Immer mehr Kinder fanden Schutz bei uns. Viele von ihnen kamen aus Kamathipura. Und weil wir sie aus den Bordellen freikauften, brachten wir die Mafia der Stadt, die sie ja ausbeuten wollte, um ihre Einnahmequelle. Dasselbe traf auf erpresserische Netzwerke in Dharavi oder andere Gauner zu, deren Drohgebärden unsere Aktivitäten begleiteten.
So kam es etwa zu einem Brandanschlag auf unsere Büros. Immer häufiger gab es auch anonyme Drohungen gegen meine Person. Eines Tages kam Sharmila aufgeregt ins Büro und rief:
»Die Polizei ist am Telefon. Schnell, bitte!«
Die Polizei? Was können die denn wollen? dachte ich noch.

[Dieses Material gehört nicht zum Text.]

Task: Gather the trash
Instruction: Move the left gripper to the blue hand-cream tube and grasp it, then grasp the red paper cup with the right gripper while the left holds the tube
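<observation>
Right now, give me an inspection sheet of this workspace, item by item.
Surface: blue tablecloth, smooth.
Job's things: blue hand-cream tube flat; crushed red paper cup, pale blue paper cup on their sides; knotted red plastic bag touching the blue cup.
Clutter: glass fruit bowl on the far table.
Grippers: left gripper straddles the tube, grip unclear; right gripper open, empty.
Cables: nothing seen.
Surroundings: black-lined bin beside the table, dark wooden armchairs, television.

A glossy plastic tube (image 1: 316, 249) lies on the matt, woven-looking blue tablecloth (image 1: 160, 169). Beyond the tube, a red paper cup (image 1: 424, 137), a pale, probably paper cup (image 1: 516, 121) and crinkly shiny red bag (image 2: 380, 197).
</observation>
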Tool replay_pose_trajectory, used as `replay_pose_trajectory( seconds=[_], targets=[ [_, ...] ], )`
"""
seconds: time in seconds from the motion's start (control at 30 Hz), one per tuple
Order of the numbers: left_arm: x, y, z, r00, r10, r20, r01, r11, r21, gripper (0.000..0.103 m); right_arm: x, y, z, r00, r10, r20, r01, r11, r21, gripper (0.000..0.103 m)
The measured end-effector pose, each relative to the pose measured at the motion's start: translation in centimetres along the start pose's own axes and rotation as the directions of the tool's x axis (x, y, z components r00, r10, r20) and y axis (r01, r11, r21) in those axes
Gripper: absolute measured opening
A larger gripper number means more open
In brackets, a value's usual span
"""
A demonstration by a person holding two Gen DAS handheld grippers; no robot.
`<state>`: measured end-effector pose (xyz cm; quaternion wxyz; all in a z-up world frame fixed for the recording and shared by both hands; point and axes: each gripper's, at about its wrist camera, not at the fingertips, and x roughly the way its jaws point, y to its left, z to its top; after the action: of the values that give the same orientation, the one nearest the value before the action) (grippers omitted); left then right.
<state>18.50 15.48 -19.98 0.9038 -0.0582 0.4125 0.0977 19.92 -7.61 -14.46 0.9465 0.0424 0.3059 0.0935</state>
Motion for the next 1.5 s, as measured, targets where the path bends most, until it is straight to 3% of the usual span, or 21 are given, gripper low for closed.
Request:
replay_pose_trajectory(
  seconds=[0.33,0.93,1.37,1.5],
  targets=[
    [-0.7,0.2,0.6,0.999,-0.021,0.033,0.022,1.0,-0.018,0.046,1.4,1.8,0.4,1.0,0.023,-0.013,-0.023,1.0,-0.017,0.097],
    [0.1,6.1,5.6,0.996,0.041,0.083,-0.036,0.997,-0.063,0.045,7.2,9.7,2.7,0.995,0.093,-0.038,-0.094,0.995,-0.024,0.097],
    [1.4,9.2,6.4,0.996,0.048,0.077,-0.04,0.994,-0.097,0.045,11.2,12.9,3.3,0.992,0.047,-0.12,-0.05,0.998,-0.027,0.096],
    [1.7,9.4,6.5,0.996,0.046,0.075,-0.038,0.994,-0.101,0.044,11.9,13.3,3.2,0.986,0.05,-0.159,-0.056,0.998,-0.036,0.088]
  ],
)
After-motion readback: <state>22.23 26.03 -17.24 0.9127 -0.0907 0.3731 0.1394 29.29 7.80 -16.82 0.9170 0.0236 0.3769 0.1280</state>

Ohne weitere Erklärungen wurde ich auf das Revier in Andheri bestellt. Da ich sowieso schon seit Längerem mit der Polizei sprechen wollte, besonders über Schutzgeld-Erpressungen in Kamathipur, war ich zu einem Treffen nur zu gern bereit.
Die Beamten waren erstaunlich freundlich. Als ich in Andheri eintraf, baten mich zwei Polizisten, deren Namen ich aus Sicherheitsgründen besser ausspare, in ein heruntergekommenes Büro, in dem nicht die geringste Fröhlichkeit zu spüren war.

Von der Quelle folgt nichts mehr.